Work request: Each line from the start of the data below through the one containing "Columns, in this" must be reproduced exactly.
*** Opening of Material provided ***
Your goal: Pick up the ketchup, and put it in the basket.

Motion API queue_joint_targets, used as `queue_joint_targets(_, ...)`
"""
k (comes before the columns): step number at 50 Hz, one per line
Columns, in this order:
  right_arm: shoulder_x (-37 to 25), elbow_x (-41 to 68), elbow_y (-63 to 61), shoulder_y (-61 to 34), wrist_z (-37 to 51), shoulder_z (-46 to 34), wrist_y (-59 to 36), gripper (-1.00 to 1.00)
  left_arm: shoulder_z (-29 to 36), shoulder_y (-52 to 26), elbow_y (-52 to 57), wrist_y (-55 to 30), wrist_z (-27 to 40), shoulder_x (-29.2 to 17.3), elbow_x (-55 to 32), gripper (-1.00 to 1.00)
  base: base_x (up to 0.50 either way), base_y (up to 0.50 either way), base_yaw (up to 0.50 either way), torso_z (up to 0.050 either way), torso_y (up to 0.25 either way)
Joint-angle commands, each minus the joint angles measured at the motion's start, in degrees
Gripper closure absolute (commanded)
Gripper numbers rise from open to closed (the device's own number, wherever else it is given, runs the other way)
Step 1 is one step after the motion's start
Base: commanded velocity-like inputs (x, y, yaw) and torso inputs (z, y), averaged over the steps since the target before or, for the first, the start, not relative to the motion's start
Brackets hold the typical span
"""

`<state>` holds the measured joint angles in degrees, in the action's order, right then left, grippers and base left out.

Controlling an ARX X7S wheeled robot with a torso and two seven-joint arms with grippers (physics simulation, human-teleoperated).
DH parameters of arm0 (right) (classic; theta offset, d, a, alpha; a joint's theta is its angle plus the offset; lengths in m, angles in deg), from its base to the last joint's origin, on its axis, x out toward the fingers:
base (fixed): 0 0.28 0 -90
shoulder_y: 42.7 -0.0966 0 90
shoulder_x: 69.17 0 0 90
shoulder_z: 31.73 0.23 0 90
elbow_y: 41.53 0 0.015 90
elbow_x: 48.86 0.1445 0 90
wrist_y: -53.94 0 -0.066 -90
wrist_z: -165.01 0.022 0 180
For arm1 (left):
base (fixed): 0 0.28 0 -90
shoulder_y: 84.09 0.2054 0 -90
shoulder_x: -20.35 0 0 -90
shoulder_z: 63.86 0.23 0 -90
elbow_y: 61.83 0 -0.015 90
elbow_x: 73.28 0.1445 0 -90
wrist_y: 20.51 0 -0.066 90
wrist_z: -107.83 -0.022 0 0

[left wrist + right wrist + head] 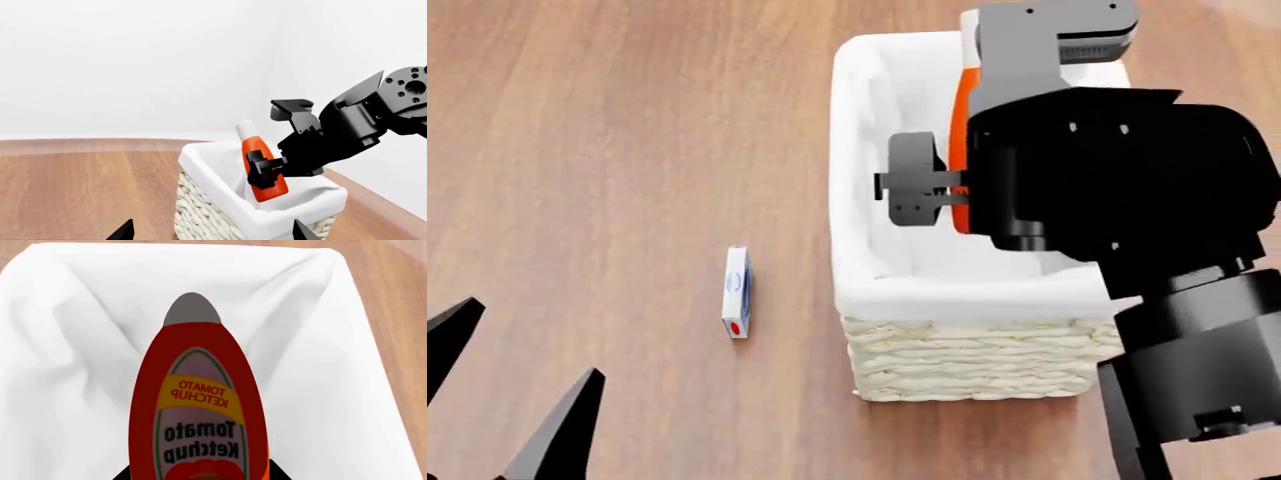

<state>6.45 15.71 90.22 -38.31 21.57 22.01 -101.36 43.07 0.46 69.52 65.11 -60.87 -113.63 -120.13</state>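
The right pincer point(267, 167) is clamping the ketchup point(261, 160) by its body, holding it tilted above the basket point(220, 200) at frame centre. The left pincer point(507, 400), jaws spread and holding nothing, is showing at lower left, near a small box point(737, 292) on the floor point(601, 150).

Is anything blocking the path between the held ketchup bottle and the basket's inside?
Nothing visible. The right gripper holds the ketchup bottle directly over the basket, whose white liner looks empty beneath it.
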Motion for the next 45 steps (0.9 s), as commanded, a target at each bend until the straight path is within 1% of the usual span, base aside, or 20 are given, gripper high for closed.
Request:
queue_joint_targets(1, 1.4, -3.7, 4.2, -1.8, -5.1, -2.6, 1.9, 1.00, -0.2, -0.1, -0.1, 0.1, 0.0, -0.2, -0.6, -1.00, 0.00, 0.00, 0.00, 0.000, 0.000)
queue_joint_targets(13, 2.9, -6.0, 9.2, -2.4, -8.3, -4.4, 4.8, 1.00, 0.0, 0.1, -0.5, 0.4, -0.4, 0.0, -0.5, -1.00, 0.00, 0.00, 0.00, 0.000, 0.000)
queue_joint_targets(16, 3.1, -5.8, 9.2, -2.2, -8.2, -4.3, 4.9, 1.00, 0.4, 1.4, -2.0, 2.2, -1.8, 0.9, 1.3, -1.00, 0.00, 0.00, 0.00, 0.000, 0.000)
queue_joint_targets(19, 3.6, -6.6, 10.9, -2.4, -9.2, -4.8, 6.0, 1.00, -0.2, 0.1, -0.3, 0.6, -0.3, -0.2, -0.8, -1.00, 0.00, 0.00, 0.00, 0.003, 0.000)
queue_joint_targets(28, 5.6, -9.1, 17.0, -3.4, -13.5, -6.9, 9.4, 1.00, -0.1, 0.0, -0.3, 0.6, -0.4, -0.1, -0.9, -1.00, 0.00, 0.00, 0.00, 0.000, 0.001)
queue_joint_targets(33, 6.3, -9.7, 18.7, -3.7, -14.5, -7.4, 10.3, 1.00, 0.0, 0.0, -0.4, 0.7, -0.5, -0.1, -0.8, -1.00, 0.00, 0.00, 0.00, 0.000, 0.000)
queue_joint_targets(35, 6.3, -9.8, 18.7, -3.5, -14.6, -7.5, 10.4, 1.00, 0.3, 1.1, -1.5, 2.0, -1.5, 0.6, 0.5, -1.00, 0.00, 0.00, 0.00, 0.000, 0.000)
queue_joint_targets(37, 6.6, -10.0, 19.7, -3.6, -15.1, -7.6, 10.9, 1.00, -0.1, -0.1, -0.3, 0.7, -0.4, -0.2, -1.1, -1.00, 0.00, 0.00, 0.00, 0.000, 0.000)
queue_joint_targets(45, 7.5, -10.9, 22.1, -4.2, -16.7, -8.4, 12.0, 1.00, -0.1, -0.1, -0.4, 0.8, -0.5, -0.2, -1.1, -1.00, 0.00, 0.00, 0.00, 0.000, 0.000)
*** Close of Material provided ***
Worked solution:
Your goal: Pick up the ketchup, and put it in the basket.

Motion API queue_joint_targets, used as `queue_joint_targets(_, ...)`
"""
k (comes before the columns): step number at 50 Hz, one per line
Columns, in this order:

Nothing else is part of this answer.